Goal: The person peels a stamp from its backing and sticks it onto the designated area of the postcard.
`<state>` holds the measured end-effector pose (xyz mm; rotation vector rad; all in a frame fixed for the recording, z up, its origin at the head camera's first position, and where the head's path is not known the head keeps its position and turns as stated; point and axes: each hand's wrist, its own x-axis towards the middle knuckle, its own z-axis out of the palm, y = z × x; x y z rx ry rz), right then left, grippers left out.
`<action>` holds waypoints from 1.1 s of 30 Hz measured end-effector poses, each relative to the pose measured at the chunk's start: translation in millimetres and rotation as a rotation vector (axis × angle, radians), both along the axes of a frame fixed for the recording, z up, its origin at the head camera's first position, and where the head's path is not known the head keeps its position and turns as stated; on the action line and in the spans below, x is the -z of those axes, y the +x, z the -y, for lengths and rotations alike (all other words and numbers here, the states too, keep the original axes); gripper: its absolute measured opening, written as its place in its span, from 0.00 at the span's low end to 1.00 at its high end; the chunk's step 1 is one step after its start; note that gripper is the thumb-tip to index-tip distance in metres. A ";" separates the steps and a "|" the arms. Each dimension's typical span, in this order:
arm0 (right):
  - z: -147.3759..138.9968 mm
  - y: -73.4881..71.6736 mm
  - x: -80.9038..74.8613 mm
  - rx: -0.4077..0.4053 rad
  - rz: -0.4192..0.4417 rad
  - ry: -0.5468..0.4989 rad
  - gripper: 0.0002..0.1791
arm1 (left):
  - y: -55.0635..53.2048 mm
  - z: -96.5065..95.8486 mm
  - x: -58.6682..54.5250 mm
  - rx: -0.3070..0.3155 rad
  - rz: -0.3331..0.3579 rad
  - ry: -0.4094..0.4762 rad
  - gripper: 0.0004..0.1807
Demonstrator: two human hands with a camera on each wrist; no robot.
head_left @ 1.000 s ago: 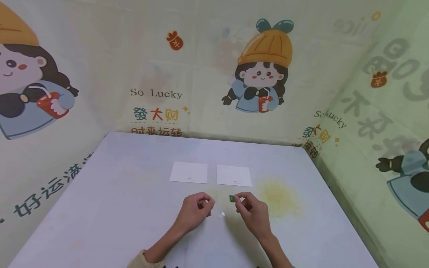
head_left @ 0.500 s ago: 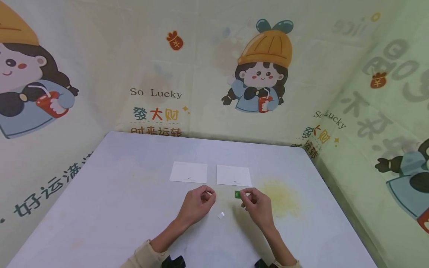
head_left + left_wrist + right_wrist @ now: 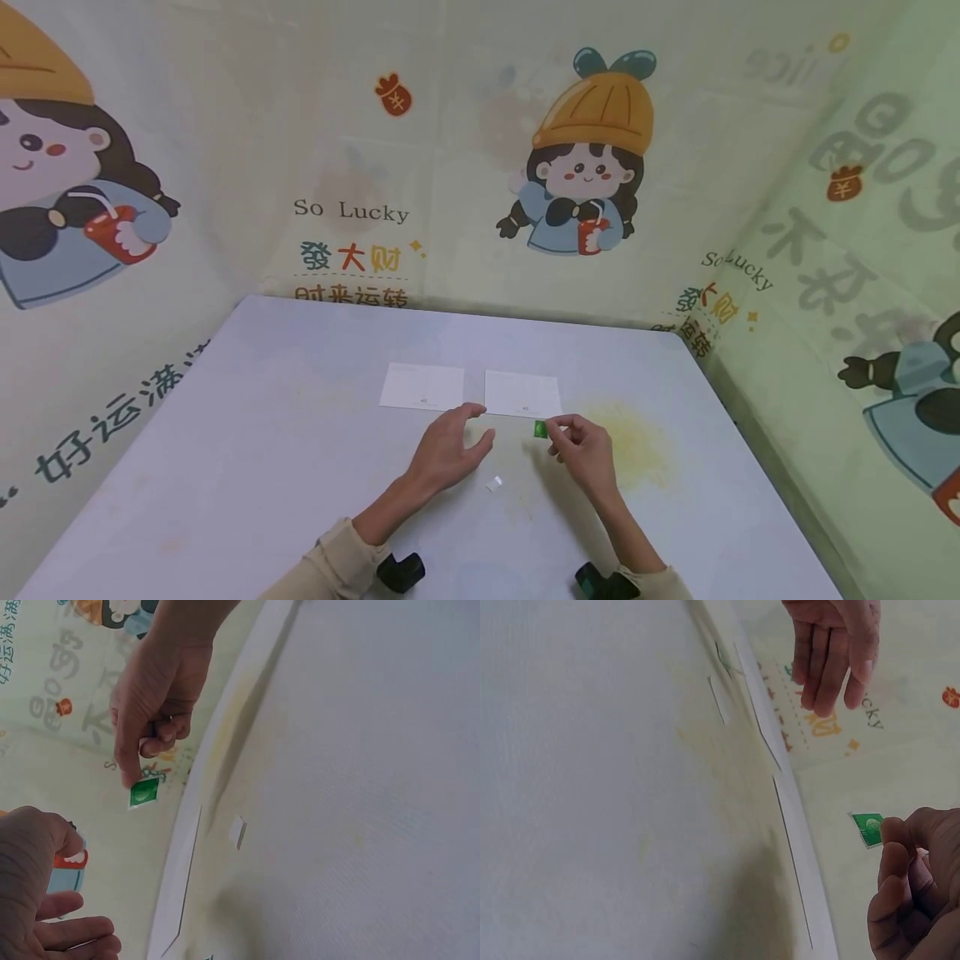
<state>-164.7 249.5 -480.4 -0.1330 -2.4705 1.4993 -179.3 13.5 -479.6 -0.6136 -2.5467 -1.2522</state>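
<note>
Between thumb and fingertips my right hand (image 3: 588,457) pinches a small green stamp (image 3: 540,429) by its edge, held above the table. A pale border and a light figure show on the stamp (image 3: 866,829) in the right wrist view. My left hand (image 3: 444,454) hovers to the left of it, thumb and fingers spread apart, holding nothing. In the left wrist view the fingers of my left hand (image 3: 75,930) are loosely extended. Two white cards, a left card (image 3: 422,386) and a right card (image 3: 522,393), lie flat just beyond my hands.
A small folded white scrap (image 3: 493,483) lies on the table between my forearms. The white table (image 3: 247,467) has a yellowish stain (image 3: 626,442) right of my right hand. Printed cloth walls (image 3: 465,167) stand behind and at the sides.
My left hand has moved slightly forward and its fingers have gone from curled together to spread. My right hand has carried the green stamp a little forward and right.
</note>
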 end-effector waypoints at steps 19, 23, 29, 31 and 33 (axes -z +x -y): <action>-18.4 -24.7 6.0 0.054 0.052 0.025 0.10 | -24.2 -10.2 13.2 0.060 0.015 -0.125 0.31; -22.5 -32.2 5.9 0.069 0.076 0.033 0.10 | -30.8 -9.8 14.2 0.069 0.008 -0.153 0.32; -28.6 -42.9 8.6 0.077 0.093 0.051 0.11 | -40.0 -10.2 14.8 0.069 0.015 -0.191 0.33; -30.1 -46.0 9.9 0.081 0.098 0.061 0.11 | -42.6 -11.1 15.3 0.069 0.025 -0.199 0.33; -31.1 -48.7 10.3 0.082 0.104 0.071 0.11 | -45.5 -12.1 16.4 0.072 0.028 -0.205 0.33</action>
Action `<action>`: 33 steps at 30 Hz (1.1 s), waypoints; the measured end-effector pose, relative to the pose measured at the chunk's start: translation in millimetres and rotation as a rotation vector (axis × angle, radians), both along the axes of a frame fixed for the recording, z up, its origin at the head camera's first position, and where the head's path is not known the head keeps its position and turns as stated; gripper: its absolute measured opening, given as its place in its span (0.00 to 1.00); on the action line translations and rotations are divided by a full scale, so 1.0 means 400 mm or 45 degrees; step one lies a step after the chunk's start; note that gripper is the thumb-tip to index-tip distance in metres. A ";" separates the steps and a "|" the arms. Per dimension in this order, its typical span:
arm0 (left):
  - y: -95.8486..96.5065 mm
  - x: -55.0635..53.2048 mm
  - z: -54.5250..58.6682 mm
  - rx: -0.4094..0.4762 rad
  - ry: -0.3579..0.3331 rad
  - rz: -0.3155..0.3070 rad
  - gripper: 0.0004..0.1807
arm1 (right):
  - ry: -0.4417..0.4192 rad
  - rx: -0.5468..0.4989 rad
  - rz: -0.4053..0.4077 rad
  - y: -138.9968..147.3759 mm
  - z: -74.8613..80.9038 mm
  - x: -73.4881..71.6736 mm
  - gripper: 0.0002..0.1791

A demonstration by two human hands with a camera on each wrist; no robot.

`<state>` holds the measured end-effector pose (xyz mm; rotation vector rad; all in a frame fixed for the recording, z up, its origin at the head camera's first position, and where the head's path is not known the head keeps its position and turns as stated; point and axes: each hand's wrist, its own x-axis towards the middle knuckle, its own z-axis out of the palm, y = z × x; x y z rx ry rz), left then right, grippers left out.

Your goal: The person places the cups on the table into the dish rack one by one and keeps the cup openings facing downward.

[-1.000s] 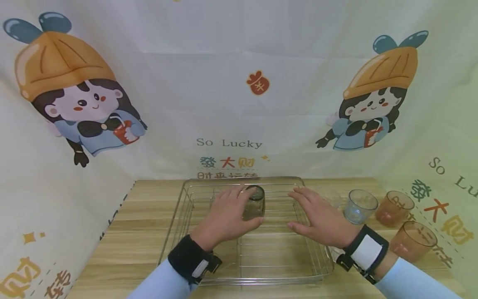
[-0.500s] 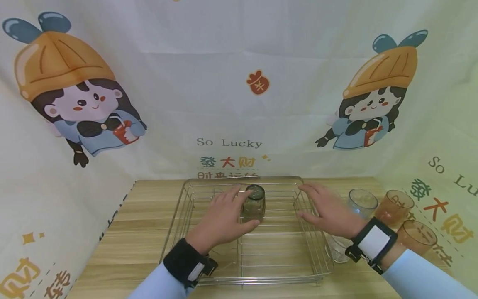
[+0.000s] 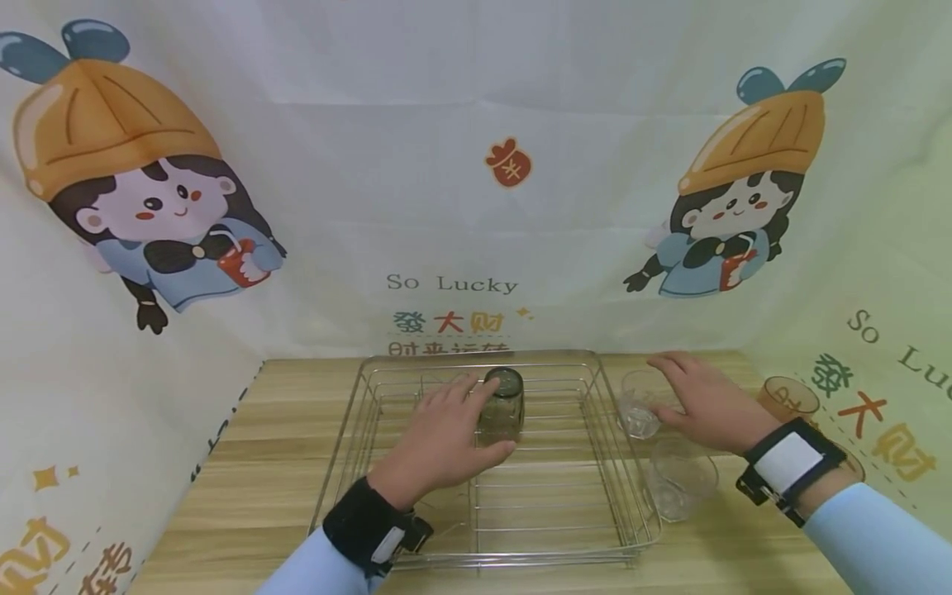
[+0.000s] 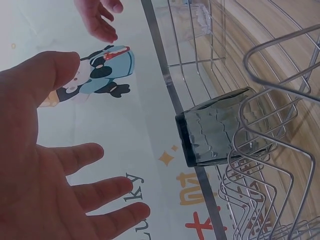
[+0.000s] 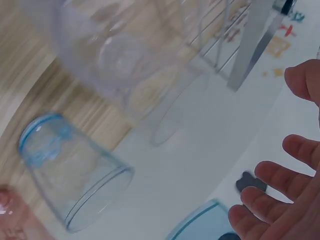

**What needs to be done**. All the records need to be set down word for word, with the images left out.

**Result**.
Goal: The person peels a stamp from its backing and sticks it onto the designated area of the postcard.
`<state>` holds the measured end-effector pose (xyz mm; rotation vector rad; all in a frame fixed for the recording, z up, its origin at the head camera's first position, and where the head's path is not known the head keeps its position and turns as stated; point and axes: each hand's wrist, its own x-axis towards the middle knuckle, its own z-axis out of the palm, y = z × x; x y z rx ry rz), right then left, grippers left out.
`<action>` holds waypoints from 1.1 s of 30 Hz measured end-effector poses, each relative to the pose measured at the chunk's start: translation in millimetres and rotation as a rotation vector (axis × angle, radians), both along the axes of a frame fixed for the recording, z up, its origin at the head camera's first position, and where the head's path is not known the head keeps its position and turns as stated; on the action line and in the spans below, x is the -z of those axes, y the +x, z the -y, for lengths and rotations alike (all other words and numbers here, the states too, keep the original axes); gripper: its absolute measured opening, written as its place in its span, from 0.00 at the span's low end to 1.00 at its high end; the chunk's step 1 is one step after its start; note that gripper is the thumb-tip to index-tip distance in metres. A ";" separates the steps and a "|" the arms. Each dimension's typical span, in this order:
arm0 (right):
  - z: -147.3759..138.9968 mm
  - y: -73.4881..71.6736 mm
  - x: -80.9038..74.8613 mm
  - rx: -0.4077..0.4053 rad
  - rz: -0.4192..0.4417 rad
  - ry: -0.5468..0.4989 rad
  - gripper: 0.0002..0.1791
arm1 (left):
  - y: -55.0635..53.2048 mm
  - z: -96.5065..95.8486 mm
  - x: -58.6682..54.5250 mm
  - rx: -0.3070..0.3155 rad
  - rz: -0.3331..0.3579 rad
  - ry: -0.4094..0.4762 rad
  - gripper: 0.0004..0.1807
Demonstrator: two human hands with a camera on each wrist; no robot.
head_left @ 1.000 s ago: 
head_left @ 0.500 s ago: 
head_left + left_wrist + right_wrist @ now: 
<state>-164.7 249.5 -480.4 -0.1330 -2.4705 1.4993 -179.3 13.5 -479.6 -0.6136 -2.5467 -1.2522</state>
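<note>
Between thumb and fingertips my right hand (image 3: 588,457) pinches a small green stamp (image 3: 540,429) by its edge, held above the table. A pale border and a light figure show on the stamp (image 3: 866,829) in the right wrist view. My left hand (image 3: 444,454) hovers to the left of it, thumb and fingers spread apart, holding nothing. In the left wrist view the fingers of my left hand (image 3: 75,930) are loosely extended. Two white cards, a left card (image 3: 422,386) and a right card (image 3: 522,393), lie flat just beyond my hands.
A small folded white scrap (image 3: 493,483) lies on the table between my forearms. The white table (image 3: 247,467) has a yellowish stain (image 3: 626,442) right of my right hand. Printed cloth walls (image 3: 465,167) stand behind and at the sides.
My left hand has moved slightly forward and its fingers have gone from curled together to spread. My right hand has carried the green stamp a little forward and right.
</note>
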 end-effector waypoints at steps 19, 23, 29, 31 and 33 (axes -z +x -y): <action>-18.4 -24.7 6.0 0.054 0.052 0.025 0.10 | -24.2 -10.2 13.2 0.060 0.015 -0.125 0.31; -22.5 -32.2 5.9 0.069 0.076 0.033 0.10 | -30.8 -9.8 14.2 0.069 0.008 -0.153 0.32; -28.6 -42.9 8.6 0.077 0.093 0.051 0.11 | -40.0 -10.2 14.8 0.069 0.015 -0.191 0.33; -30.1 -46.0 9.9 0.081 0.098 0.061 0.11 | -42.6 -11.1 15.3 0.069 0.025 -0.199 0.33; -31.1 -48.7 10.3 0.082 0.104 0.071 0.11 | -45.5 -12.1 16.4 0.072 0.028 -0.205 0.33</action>
Action `<action>`: 33 steps at 30 Hz (1.1 s), waypoints; the measured end-effector pose, relative to the pose measured at the chunk's start: translation in millimetres and rotation as a rotation vector (axis × angle, radians), both along the axes of a frame fixed for the recording, z up, its origin at the head camera's first position, and where the head's path is not known the head keeps its position and turns as stated; gripper: its absolute measured opening, given as its place in its span (0.00 to 1.00); on the action line translations and rotations are divided by a full scale, so 1.0 means 400 mm or 45 degrees; step one lies a step after the chunk's start; note that gripper is the thumb-tip to index-tip distance in metres. A ";" separates the steps and a "|" the arms. Per dimension in this order, its typical span:
arm0 (left):
  - y: -95.8486..96.5065 mm
  - x: -55.0635..53.2048 mm
  - z: -54.5250..58.6682 mm
  - rx: -0.4094..0.4762 rad
  - ry: -0.3579..0.3331 rad
  - rz: -0.3155..0.3070 rad
  - gripper: 0.0004..0.1807
arm1 (right):
  - ry: -0.4417..0.4192 rad
  - rx: -0.5468..0.4989 rad
  - rz: -0.4053..0.4077 rad
  - y: -138.9968..147.3759 mm
  - z: -74.8613..80.9038 mm
  - x: -73.4881..71.6736 mm
  - gripper: 0.0002..0.1791

A demonstration by two human hands with a camera on each wrist; no robot.

`<state>` holds the measured end-effector pose (xyz mm; rotation vector rad; all in a frame fixed for the recording, z up, its origin at the head camera's first position, and where the head's path is not known the head keeps its position and turns as stated; point and axes: each hand's wrist, its own x-axis towards the middle knuckle, its own z-axis out of the palm, y = z × x; x y z rx ry rz), left then right, grippers left out.

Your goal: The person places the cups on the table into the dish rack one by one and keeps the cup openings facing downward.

[-1.000s] 
[-0.500s] 
[+0.000s] 
[+0.000s] 
[+0.000s] 

No further output remains for this exercise.